BEGIN Data

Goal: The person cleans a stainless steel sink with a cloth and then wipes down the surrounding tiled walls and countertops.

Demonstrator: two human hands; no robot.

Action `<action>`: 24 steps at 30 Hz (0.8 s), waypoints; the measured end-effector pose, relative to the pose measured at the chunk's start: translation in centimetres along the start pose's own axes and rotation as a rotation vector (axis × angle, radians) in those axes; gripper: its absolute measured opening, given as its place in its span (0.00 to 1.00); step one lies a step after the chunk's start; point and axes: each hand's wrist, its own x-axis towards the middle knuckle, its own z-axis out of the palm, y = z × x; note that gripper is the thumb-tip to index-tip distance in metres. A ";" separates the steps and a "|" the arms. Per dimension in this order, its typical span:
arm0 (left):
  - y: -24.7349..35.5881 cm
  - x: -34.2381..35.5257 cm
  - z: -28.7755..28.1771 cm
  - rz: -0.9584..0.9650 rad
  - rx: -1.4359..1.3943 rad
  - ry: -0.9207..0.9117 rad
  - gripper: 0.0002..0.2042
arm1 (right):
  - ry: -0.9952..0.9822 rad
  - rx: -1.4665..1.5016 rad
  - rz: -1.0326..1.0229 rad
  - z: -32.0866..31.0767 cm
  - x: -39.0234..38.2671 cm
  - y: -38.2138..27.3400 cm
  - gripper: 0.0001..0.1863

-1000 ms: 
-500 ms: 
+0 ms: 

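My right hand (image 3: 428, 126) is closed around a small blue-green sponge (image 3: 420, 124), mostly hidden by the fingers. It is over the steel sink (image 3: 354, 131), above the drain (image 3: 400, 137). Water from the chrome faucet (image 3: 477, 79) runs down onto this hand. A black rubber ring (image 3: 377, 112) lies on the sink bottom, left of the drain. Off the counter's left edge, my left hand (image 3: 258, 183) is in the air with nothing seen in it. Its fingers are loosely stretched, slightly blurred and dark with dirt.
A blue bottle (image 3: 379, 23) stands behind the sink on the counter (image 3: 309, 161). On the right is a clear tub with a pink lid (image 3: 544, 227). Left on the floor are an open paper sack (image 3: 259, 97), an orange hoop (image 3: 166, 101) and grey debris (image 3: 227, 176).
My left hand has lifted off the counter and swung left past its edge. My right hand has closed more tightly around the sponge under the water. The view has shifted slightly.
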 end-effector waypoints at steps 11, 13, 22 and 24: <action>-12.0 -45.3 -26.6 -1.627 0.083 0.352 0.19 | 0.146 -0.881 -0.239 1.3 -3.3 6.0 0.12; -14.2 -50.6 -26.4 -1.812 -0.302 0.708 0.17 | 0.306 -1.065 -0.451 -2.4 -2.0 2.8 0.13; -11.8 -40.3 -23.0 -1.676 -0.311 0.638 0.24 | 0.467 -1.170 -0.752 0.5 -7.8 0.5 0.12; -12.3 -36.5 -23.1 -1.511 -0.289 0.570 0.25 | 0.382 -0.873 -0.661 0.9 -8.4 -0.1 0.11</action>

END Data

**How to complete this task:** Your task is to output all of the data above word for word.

**Result below:**
Goal: The person cleans a stainless steel sink with a cloth and then wipes down the surrounding tiled walls and countertops.

Demonstrator: two human hands; no robot.

Action `<action>`: 24 steps at 30 Hz (0.8 s), waypoints; the measured end-effector pose, relative to the pose measured at the chunk's start: translation in centimetres along the start pose's own axes and rotation as a rotation vector (axis × angle, radians) in those axes; gripper: its absolute measured opening, given as its place in its span (0.00 to 1.00); step one lies a step after the chunk's start; point and axes: each hand's wrist, its own x-axis towards the middle knuckle, its own z-axis out of the palm, y = z × x; note that gripper is the thumb-tip to index-tip distance in metres. A ";" separates the steps and a "|" the arms. Per dimension in this order, its typical span:
arm0 (left):
  - y: -24.7349..35.5881 cm
  - x: -34.2381..35.5257 cm
  - z: -28.7755..28.1771 cm
  - rz: -0.9584..0.9650 rad
  - rx: -1.4359..1.3943 rad
  - ry: -0.9207..0.9117 rad
  - gripper: 0.0002..0.2042
arm1 (right):
  - ry: -0.9952..0.9822 rad
  - rx: -1.4665..1.5016 rad
  - rz: -1.0326..1.0229 rad
  - z: -32.0866..31.0767 cm
  - x: -39.0234..38.2671 cm
  - y: -38.2138..27.3400 cm
  - gripper: 0.0001..0.1863

-1000 ms: 
-500 ms: 
+0 ms: 

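My right hand (image 3: 428, 126) is closed around a small blue-green sponge (image 3: 420, 124), mostly hidden by the fingers. It is over the steel sink (image 3: 354, 131), above the drain (image 3: 400, 137). Water from the chrome faucet (image 3: 477, 79) runs down onto this hand. A black rubber ring (image 3: 377, 112) lies on the sink bottom, left of the drain. Off the counter's left edge, my left hand (image 3: 258, 183) is in the air with nothing seen in it. Its fingers are loosely stretched, slightly blurred and dark with dirt.
A blue bottle (image 3: 379, 23) stands behind the sink on the counter (image 3: 309, 161). On the right is a clear tub with a pink lid (image 3: 544, 227). Left on the floor are an open paper sack (image 3: 259, 97), an orange hoop (image 3: 166, 101) and grey debris (image 3: 227, 176).
My left hand has lifted off the counter and swung left past its edge. My right hand has closed more tightly around the sponge under the water. The view has shifted slightly.
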 end-effector waypoints at steps 11, 13, 22 and 24: <action>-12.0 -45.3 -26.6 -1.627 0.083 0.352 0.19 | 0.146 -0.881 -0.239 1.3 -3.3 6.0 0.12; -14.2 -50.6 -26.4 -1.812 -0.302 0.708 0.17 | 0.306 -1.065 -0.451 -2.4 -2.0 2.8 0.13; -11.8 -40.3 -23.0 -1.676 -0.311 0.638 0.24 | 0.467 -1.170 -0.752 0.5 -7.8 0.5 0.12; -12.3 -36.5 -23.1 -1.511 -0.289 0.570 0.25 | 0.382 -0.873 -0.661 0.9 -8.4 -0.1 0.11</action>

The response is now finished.